FRANTIC ATLANTIC: Another Pedestrian Killed on Deadly Brooklyn Speedway
For the second time in as many weeks, a pedestrian has been killed by a hit-and-run driver along a notorious speedway in the heart of Brooklyn that the city has done nothing to remedy.
According to the NYPD, Dyral Brown, 63, was trying to cross Atlantic Avenue at Nostrand Avenue at around 3:10 a.m. on Saturday when he was slammed by the driver of a silver SUV heading westbound at “an apparent high rate of speed” on Atlantic Avenue, one of the borough’s most intimidating roadways.
Brown, who lived two blocks from the crash scene on Atlantic Avenue, suffered severe body trauma and was taken to Interfaith Hospital, where he died. The driver fled and has not been apprehended.
The death of Dyral Brown has horrifying echoes of the death of Jose Ramos further east on Atlantic Avenue last week. Except there is one main difference: In the Ramos case, the city at least made a small effort to protect pedestrians, thanks to a $47-million beautification plan between Georgia Avenue and Logan Street that added a few curb extensions and greenery, but no appreciable change in the roadway design of Atlantic, which remains a speedway in East New York. The DOT said it could not make additional changes because of “design constraints,” which it defined as the need to move many cars through that area. It is, of course, unclear whether road redesigns would have saved Brown’s life.
But in the portion of Atlantic that functions as the border between Bedford-Stuyvesant on the north and Crown Heights on the south, the city has made no effort at all to rein in drivers. Compare the two photos below. The one on top was taken in late 2013, shortly after Mayor de Blasio’s election, one in which he promised an intense focus on street safety. The one on the bottom was taken last year.

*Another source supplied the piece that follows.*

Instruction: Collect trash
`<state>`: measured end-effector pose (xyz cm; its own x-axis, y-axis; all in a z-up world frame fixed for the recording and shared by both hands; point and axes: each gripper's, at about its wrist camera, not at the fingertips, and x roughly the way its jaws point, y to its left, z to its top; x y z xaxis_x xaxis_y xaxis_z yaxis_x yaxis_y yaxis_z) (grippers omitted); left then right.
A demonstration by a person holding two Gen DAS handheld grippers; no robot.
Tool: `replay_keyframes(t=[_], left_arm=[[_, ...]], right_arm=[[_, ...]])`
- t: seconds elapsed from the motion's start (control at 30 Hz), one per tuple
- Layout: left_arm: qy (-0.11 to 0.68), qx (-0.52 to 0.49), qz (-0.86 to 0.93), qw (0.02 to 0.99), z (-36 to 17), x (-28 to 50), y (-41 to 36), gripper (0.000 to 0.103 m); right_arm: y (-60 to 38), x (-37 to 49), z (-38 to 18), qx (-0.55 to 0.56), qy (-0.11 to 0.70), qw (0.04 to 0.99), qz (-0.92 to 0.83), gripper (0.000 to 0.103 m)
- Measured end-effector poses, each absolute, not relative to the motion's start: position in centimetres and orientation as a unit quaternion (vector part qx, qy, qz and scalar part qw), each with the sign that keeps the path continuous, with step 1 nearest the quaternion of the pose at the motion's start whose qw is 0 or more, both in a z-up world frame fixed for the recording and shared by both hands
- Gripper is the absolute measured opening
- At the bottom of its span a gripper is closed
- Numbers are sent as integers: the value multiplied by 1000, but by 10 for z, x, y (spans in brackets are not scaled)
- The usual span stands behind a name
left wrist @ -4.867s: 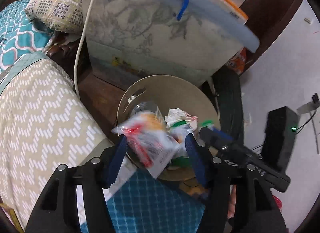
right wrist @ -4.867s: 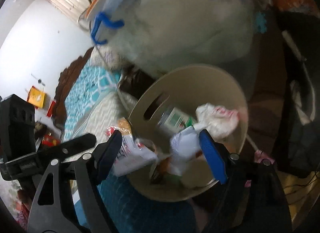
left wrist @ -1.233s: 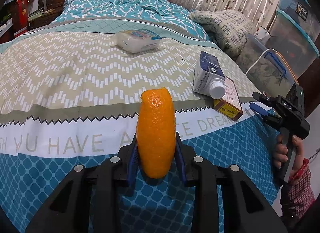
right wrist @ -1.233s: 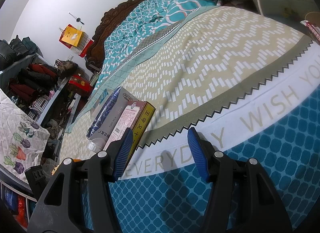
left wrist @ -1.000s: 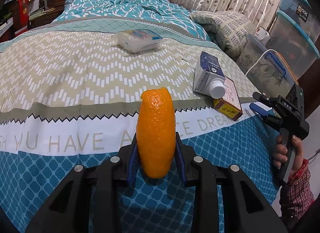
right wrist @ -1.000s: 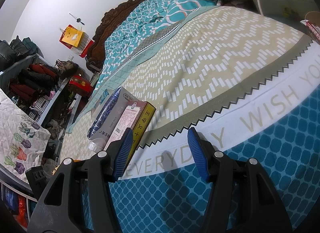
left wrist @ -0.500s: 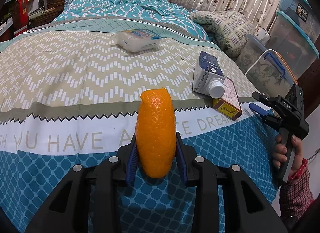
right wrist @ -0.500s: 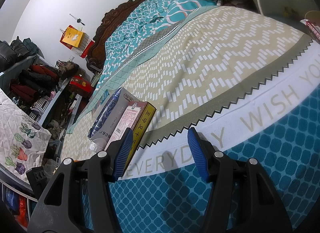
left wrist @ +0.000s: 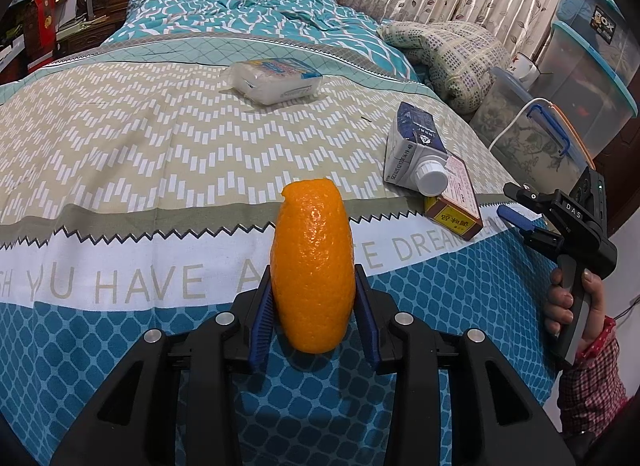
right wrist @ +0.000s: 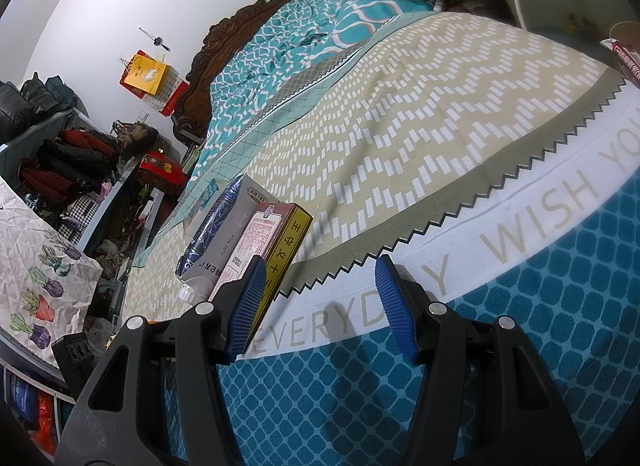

The city had promised in 2014 to make some pedestrian improvements at the nearby intersection of Atlantic and Franklin avenues, but those improvements were not made. Further west on Atlantic, as the roadway enters wealthier neighborhoods, the city has made some changes to improve safety. In 2015, it proposed some additional concrete to protect cyclists and pedestrians at the intersection of Washington Avenue. Those changes were made. And many changes were made in the area around the Barclays Center, and, before that, in the stretch of Atlantic that serves as the border between the tony neighborhoods of Brooklyn Heights and Carroll Gardens.
But the carnage continues on Atlantic Avenue to the east — on a stretch that Brooklyn Borough President Eric Adams has long sought improvements. According to city records, on Atlantic Avenue between Bedford and Ralph avenues. In 2016, there were 402 reported crashes on that 1.5-mile stretch, injuring seven cyclists, 11 pedestrians and 122 motorists. In 2019, the last full, non-pandemic year for which there is data, there were 450 reported crashes (or 12 percent more), injuring 12 cyclists, 21 pedestrians and 116 motorists.
Meanwhile, in the Riverdale section of the Bronx, a pedestrian was hit and killed by a driver near Broadway and W. 262nd St. at about 4:30 a.m. on Saturday, the Daily News reported. The hit-and-run driver in that case was piloting a white Mercedes.
Citywide, this year remains the bloodiest year of the de Blasio administration’s seven-plus-year effort to make roadways safer. Through Thursday, according to the Department of Transportation, 218 people have been killed on streets this year (up from 211 in de Blasio’s first year in office), including 94 pedestrians and 28 cyclists and other electric mobility users.